If you think you are having an allergic reaction to leflunomide, do not take any more of this medicine and tell your doctor
immediately or go to the Accident and Emergency department at your nearest hospital.
Symptoms of an allergic reaction may include some or all of the following:
cough, shortness of breath, wheezing or difficulty breathing.
swelling of the face, lips, tongue, throat or other parts of the body
rash, itching or hives on the skin
hay fever-like symptoms.
Storage and disposal
Keep your medicine in its original packaging until it is time to take it.
If you take your medicine out of its original packaging it may not keep well.
Keep your medicine in a cool dry place where the temperature will stay below 30°C.
Do not store your medicine, or any other medicine, in the bathroom or near a sink. Do not leave it on a window sill or in
the car. Heat and dampness can destroy some medicines.
Keep this medicine where children cannot reach it.
A locked cupboard at least one-and-a-half metres above the ground is a good place to store medicines.
If your doctor tells you to stop taking this medicine or it has passed its expiry date, your pharmacist can dispose of the
remaining medicine safely.
What Leflunomide APOTEX Tablet looks like
Leflunomide 10 mg tablet is a film coated, white, round, biconvex tablet.
Leflunomide 20 mg tablet is a film coated, yellow, round biconvex tablets with a scoreline on one side.

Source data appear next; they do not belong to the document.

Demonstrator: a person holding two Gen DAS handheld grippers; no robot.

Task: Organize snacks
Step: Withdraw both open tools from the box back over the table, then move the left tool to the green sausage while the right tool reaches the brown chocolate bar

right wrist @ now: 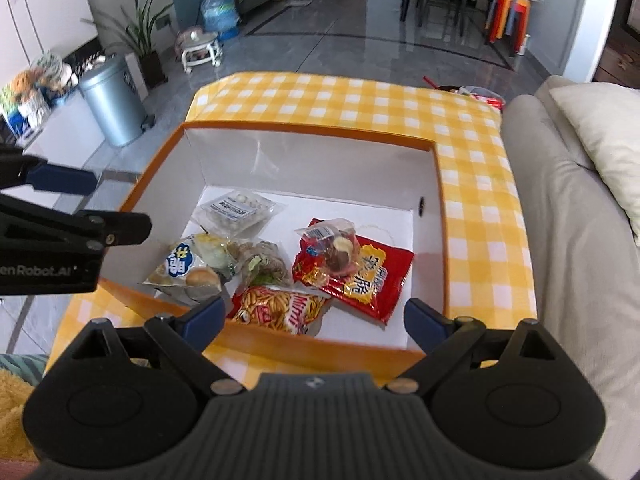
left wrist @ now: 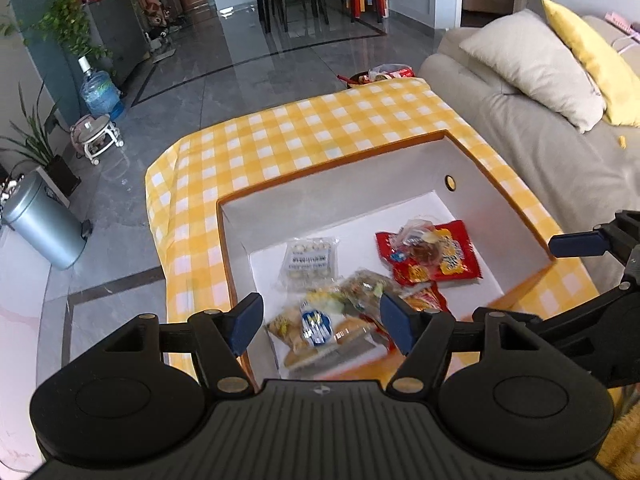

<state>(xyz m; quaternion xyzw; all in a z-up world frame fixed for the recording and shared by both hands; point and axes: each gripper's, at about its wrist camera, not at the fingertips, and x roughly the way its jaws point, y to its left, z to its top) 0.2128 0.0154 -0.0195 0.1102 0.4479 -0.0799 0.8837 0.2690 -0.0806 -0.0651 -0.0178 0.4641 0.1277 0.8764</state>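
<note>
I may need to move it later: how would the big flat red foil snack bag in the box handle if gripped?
The big flat red foil snack bag looks thin, so probably floppy and light. Its glossy surface may slip. The small clear packet lying on it would likely slide off.

Open box (right wrist: 312, 136) of snack packets on a desk (right wrist: 360, 96) in yellow-and-white check cloth.
White inside, orange rim. Contents: clear bag of pale round sweets (right wrist: 236, 210) at the back left; blue-labelled bun packet (right wrist: 188, 266) at front left; greenish-brown packet (right wrist: 264, 266) in the middle; orange stick-snack bag (right wrist: 280, 308) at the front; red bag (right wrist: 360, 276) at right, a small clear packet (right wrist: 334, 246) lying on it. Right gripper (right wrist: 316, 316) above the front rim, fingers (right wrist: 204, 316) wide apart, empty. Left gripper's arm (right wrist: 60, 236) at the left edge. Grey sofa (right wrist: 568, 240) beside the desk.
</note>
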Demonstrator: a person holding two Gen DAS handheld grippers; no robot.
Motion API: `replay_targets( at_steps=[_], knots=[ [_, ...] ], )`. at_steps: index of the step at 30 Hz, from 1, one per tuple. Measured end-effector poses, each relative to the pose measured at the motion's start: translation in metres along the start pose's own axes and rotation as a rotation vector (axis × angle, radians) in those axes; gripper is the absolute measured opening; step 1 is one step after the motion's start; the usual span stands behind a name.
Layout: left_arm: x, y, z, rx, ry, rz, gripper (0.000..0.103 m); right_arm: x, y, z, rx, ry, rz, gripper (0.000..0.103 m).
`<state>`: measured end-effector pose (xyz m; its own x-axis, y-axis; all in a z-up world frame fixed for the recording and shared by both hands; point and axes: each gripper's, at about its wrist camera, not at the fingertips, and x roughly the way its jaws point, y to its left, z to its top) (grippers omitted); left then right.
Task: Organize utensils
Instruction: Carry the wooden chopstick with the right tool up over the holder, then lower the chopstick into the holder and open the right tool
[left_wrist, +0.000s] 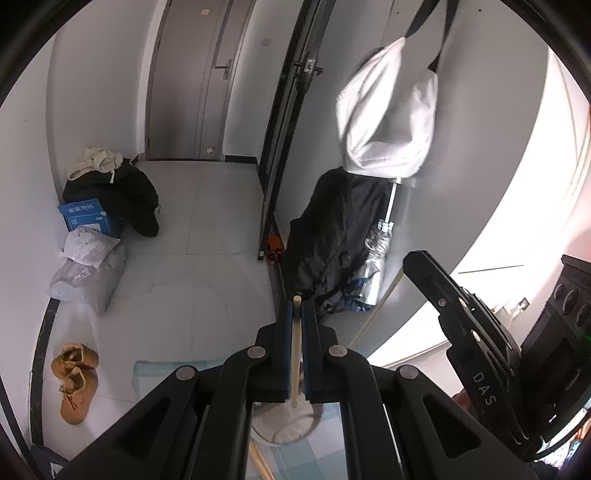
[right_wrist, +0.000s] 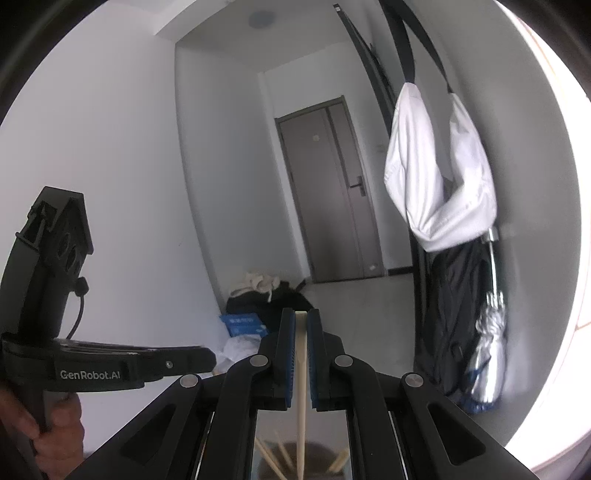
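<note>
Pale, matte walls (right_wrist: 110, 147) and glossy light floor tiles (left_wrist: 207, 221) make up an entry hall with one grey door (right_wrist: 332, 192) at its far end; the middle of the floor lies open between clutter along both sides. One white cloth bag (left_wrist: 388, 110) hangs by dark straps above a dark, limp jacket (left_wrist: 332, 240), with one crinkled silver umbrella (right_wrist: 487, 354) beside it. Against the opposite wall sit a black heap of clothing (left_wrist: 122, 199), one blue box (left_wrist: 86, 218), soft plastic parcels (left_wrist: 88, 269) and two tan boots (left_wrist: 75, 380).

The left gripper (left_wrist: 297, 310) is clamped on one round, pale wooden chopstick (left_wrist: 295, 354), held upright over a white round container (left_wrist: 288, 424). The right gripper (right_wrist: 301, 321) pinches one squared, tapering chopstick (right_wrist: 301, 387) whose lower end reaches down to a dark round holder (right_wrist: 295, 461), where about four more sticks (right_wrist: 271, 461) lean outward.
</note>
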<state>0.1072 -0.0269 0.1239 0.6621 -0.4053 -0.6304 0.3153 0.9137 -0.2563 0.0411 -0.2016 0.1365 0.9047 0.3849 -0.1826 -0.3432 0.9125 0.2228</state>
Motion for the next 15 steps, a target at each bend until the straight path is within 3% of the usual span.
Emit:
replay_targets(
  at_steps=[9,15],
  knots=[
    [0.033,0.008,0.004,-0.004,0.043,0.027,0.0,0.038,-0.018,-0.015,0.024,0.019,-0.006,0.006],
    [0.043,0.004,-0.002,0.048,0.062,0.065,0.0,0.053,-0.035,-0.035,0.07,0.048,-0.018,0.006]
  ],
)
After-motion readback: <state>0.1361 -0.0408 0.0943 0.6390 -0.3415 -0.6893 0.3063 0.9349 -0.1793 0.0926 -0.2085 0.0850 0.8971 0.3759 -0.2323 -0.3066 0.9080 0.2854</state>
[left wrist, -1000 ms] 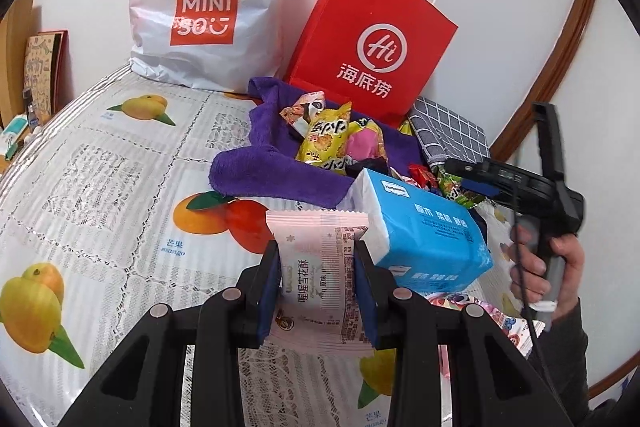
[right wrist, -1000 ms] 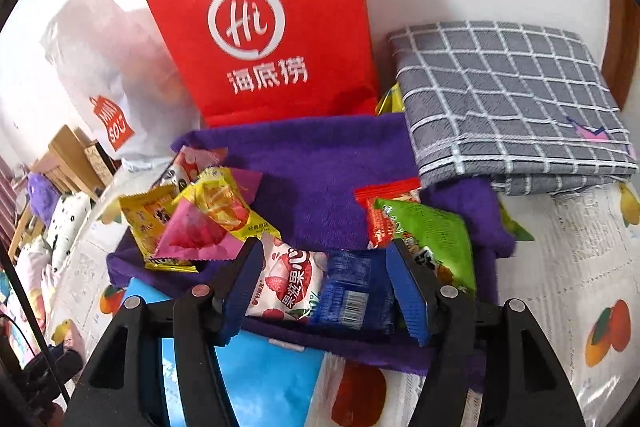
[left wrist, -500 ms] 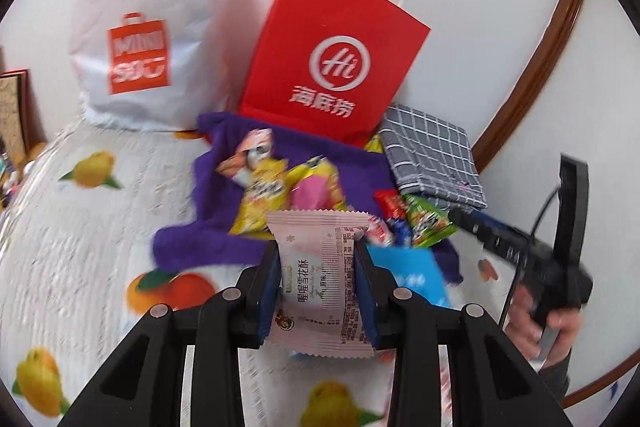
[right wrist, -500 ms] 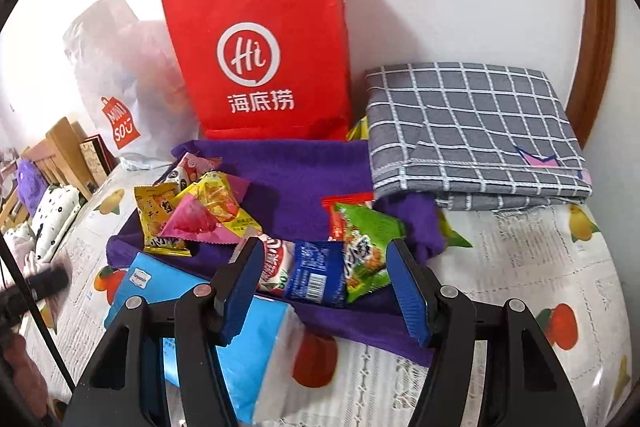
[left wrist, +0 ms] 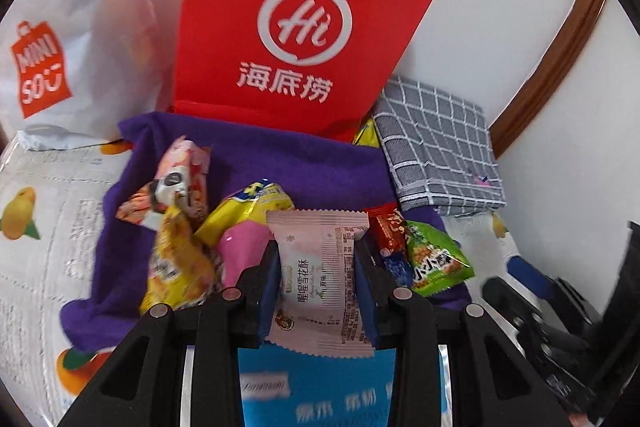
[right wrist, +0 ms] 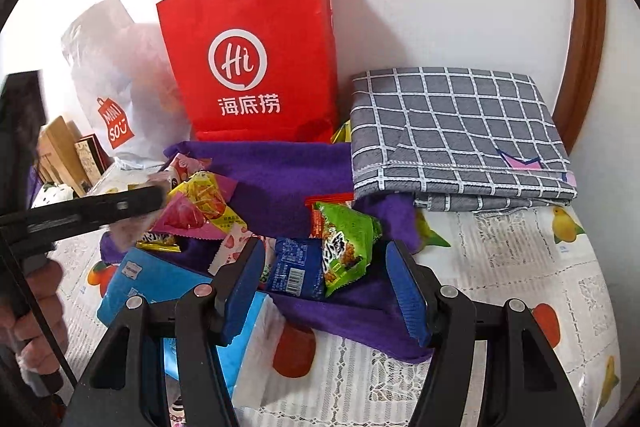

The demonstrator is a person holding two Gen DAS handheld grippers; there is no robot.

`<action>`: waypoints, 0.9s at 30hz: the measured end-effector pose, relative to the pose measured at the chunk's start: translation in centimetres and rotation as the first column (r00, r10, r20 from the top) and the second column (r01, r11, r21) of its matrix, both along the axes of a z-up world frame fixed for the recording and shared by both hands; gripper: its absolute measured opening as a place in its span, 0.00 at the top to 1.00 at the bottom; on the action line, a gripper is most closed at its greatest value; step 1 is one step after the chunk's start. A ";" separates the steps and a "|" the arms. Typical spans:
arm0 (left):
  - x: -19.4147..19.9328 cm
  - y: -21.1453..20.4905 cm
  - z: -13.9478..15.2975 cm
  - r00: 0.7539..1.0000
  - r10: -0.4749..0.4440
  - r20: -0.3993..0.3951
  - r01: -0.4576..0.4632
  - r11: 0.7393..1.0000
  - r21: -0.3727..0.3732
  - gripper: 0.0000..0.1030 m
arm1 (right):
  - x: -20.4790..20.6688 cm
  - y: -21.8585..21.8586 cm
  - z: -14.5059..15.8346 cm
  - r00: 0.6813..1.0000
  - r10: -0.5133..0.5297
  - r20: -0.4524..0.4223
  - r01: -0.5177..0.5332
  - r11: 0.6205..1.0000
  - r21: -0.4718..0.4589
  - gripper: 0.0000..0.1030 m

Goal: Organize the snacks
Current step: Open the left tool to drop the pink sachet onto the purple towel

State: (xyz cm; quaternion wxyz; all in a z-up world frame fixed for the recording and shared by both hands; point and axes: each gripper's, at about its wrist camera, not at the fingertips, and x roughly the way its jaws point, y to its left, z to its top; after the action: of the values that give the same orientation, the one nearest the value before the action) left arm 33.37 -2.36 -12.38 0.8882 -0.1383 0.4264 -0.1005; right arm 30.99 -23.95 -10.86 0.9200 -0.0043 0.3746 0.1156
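Observation:
My left gripper is shut on a pale pink snack packet and holds it above the blue tissue pack, close to the snack pile on the purple towel. The pile includes a yellow packet, a pink packet and a green packet. My right gripper is open and empty, hovering in front of a green packet and a blue packet on the purple towel. The left gripper shows blurred at the left of the right wrist view.
A red paper bag and a white Miniso bag stand against the wall behind the towel. A folded grey checked cloth lies at the right. The blue tissue pack lies on the fruit-print tablecloth. Wooden items stand far left.
My left gripper has moved forward and right with the pink packet, closer to the snack pile and red bag. My right gripper has drawn back a little and stayed open.

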 end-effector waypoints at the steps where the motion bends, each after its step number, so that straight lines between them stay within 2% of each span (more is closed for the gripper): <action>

Leflunomide tablets are available in:
Bottle packs of 30 tablets.
* Not all strengths, pack types and/or pack sizes may be available.
Each tablet contains 10 mg or 20 mg of the active ingredient leflunomide.
It also contains the following inactive ingredients:
cellulose - microcrystalline
starch - maize
silica - colloidal anhydrous
Opadry II complete film coating system OY-LS-28908 White (PI 4527) (10 mg only)
Opadry Aqueous Film Coating OY-SR-6497 Yellow (PI 3965) (20 mg only).
This medicine is gluten-free, sucrose-free, tartrazine-free and free of other azo dyes.
Australian Registration Numbers
Leflunomide APOTEX 10 mg Tablets (bottle pack): AUST R 251992.
Leflunomide APOTEX 20 mg Tablets (bottle pack): AUST R 251993.
Apotex Pty Ltd
16 Giffnock Ave
Macquarie Park, NSW 2113
APO and APOTEX are registered trade marks of Apotex Inc.
This leaflet was prepared in March 2016.